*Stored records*

______________________________

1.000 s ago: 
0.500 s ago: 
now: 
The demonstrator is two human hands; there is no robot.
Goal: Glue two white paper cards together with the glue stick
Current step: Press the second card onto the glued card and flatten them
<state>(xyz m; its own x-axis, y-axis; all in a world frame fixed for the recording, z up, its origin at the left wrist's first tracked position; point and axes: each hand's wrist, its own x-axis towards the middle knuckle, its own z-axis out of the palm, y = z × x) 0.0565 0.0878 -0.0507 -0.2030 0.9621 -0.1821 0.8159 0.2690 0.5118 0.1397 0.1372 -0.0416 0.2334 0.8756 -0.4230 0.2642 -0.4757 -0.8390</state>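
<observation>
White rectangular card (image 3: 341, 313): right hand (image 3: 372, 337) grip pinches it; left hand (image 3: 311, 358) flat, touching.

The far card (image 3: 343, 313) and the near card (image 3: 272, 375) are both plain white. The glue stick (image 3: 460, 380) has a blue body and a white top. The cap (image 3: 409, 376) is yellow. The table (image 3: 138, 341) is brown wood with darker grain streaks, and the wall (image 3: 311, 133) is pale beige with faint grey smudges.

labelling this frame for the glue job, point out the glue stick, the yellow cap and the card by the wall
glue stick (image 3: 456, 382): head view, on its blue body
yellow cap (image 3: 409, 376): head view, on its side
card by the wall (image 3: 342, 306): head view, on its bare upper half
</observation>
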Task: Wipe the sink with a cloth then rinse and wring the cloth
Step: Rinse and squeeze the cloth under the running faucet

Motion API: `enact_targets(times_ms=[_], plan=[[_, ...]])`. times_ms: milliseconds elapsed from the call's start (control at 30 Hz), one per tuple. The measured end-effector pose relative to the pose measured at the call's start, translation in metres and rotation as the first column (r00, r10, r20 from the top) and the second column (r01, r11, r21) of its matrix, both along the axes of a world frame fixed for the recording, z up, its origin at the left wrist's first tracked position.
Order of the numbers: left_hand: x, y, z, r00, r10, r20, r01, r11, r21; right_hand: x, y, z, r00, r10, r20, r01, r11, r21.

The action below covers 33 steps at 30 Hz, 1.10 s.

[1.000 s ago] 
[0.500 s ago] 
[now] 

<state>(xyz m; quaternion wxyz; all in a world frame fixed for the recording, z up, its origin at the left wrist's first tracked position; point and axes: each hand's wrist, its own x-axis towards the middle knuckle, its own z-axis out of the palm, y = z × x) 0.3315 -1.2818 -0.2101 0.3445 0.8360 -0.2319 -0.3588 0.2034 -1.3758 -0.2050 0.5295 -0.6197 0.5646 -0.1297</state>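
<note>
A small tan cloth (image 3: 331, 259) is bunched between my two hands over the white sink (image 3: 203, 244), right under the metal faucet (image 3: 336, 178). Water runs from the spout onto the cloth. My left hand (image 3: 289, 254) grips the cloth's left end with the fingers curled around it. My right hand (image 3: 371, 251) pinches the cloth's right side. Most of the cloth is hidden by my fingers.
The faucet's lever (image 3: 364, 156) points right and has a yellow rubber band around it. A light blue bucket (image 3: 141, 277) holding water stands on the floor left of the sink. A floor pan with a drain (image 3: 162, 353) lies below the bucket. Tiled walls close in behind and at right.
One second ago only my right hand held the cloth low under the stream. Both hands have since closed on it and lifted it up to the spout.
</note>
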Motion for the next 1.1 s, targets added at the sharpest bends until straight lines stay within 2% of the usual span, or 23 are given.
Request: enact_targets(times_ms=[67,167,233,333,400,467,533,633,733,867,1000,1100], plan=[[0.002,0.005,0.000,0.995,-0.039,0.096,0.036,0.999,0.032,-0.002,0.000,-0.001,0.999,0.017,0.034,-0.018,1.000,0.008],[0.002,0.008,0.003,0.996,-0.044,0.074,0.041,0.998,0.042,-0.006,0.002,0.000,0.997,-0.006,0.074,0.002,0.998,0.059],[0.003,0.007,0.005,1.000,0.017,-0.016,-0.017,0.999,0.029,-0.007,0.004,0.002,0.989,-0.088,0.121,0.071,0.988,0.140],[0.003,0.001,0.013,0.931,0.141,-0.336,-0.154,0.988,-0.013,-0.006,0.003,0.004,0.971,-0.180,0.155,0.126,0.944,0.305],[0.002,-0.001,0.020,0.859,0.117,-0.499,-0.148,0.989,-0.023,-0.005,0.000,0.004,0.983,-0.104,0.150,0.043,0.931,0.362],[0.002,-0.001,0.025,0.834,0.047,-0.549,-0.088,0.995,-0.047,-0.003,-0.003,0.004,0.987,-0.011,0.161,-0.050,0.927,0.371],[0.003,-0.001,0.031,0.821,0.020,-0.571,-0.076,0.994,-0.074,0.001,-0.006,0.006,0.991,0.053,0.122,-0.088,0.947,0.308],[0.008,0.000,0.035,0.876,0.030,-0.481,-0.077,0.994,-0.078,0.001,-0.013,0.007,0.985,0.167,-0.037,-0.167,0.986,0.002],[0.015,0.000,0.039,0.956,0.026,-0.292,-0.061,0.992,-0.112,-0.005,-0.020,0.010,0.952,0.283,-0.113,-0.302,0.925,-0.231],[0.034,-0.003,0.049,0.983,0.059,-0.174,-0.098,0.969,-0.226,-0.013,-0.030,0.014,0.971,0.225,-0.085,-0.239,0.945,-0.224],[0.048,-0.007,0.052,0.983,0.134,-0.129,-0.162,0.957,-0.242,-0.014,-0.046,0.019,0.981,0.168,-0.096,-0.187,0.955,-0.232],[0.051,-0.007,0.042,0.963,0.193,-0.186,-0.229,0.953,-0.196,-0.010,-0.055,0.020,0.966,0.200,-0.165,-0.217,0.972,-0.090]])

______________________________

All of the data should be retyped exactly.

1.000 s ago: 
0.500 s ago: 
now: 
The demonstrator is two human hands; there is no robot.
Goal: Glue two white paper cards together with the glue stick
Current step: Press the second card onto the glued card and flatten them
<state>(xyz m; its own x-axis, y-axis; all in a world frame fixed for the recording, z up, its origin at the left wrist's first tracked position; point and axes: each hand's wrist, its own x-axis towards the middle knuckle, its own z-axis out of the palm, y = z × x) 0.0565 0.0878 -0.0507 -0.2030 0.9621 -0.1821 0.8159 0.2690 0.5118 0.1397 0.1372 -0.0416 0.2334 0.8756 -0.4230 0.2642 -0.4757 -0.8390</state>
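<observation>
White rectangular card (image 3: 341, 313): right hand (image 3: 372, 337) grip pinches it; left hand (image 3: 311, 358) flat, touching.

The far card (image 3: 343, 313) and the near card (image 3: 272, 375) are both plain white. The glue stick (image 3: 460, 380) has a blue body and a white top. The cap (image 3: 409, 376) is yellow. The table (image 3: 138, 341) is brown wood with darker grain streaks, and the wall (image 3: 311, 133) is pale beige with faint grey smudges.

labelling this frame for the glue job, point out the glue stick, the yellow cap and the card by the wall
glue stick (image 3: 456, 382): head view, on its blue body
yellow cap (image 3: 409, 376): head view, on its side
card by the wall (image 3: 342, 306): head view, on its bare upper half
</observation>
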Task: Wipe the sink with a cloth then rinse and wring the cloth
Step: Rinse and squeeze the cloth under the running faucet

Motion API: `enact_targets(times_ms=[_], plan=[[_, ...]])`. times_ms: milliseconds elapsed from the call's start (control at 30 Hz), one per tuple. The measured end-effector pose relative to the pose measured at the call's start, translation in metres and rotation as the first column (r00, r10, r20 from the top) and the second column (r01, r11, r21) of its matrix, both along the axes of a world frame fixed for the recording, z up, its origin at the left wrist's first tracked position.
Order of the numbers: left_hand: x, y, z, r00, r10, r20, r01, r11, r21; right_hand: x, y, z, r00, r10, r20, r01, r11, r21.

The action below covers 33 steps at 30 Hz, 1.10 s.

[1.000 s ago] 
[0.500 s ago] 
[now] 

<state>(xyz m; quaternion wxyz; all in a world frame fixed for the recording, z up, its origin at the left wrist's first tracked position; point and axes: each hand's wrist, its own x-axis towards the middle knuckle, its own z-axis out of the palm, y = z × x) 0.3315 -1.2818 -0.2101 0.3445 0.8360 -0.2319 -0.3588 0.2034 -1.3758 -0.2050 0.5295 -0.6197 0.5646 -0.1297</state>
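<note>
A small tan cloth (image 3: 331, 259) is bunched between my two hands over the white sink (image 3: 203, 244), right under the metal faucet (image 3: 336, 178). Water runs from the spout onto the cloth. My left hand (image 3: 289, 254) grips the cloth's left end with the fingers curled around it. My right hand (image 3: 371, 251) pinches the cloth's right side. Most of the cloth is hidden by my fingers.
The faucet's lever (image 3: 364, 156) points right and has a yellow rubber band around it. A light blue bucket (image 3: 141, 277) holding water stands on the floor left of the sink. A floor pan with a drain (image 3: 162, 353) lies below the bucket. Tiled walls close in behind and at right.
One second ago only my right hand held the cloth low under the stream. Both hands have since closed on it and lifted it up to the spout.
</note>
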Motion for the next 1.1 s, targets added at the sharpest bends until straight lines stay within 2% of the usual span, or 23 are given.
Request: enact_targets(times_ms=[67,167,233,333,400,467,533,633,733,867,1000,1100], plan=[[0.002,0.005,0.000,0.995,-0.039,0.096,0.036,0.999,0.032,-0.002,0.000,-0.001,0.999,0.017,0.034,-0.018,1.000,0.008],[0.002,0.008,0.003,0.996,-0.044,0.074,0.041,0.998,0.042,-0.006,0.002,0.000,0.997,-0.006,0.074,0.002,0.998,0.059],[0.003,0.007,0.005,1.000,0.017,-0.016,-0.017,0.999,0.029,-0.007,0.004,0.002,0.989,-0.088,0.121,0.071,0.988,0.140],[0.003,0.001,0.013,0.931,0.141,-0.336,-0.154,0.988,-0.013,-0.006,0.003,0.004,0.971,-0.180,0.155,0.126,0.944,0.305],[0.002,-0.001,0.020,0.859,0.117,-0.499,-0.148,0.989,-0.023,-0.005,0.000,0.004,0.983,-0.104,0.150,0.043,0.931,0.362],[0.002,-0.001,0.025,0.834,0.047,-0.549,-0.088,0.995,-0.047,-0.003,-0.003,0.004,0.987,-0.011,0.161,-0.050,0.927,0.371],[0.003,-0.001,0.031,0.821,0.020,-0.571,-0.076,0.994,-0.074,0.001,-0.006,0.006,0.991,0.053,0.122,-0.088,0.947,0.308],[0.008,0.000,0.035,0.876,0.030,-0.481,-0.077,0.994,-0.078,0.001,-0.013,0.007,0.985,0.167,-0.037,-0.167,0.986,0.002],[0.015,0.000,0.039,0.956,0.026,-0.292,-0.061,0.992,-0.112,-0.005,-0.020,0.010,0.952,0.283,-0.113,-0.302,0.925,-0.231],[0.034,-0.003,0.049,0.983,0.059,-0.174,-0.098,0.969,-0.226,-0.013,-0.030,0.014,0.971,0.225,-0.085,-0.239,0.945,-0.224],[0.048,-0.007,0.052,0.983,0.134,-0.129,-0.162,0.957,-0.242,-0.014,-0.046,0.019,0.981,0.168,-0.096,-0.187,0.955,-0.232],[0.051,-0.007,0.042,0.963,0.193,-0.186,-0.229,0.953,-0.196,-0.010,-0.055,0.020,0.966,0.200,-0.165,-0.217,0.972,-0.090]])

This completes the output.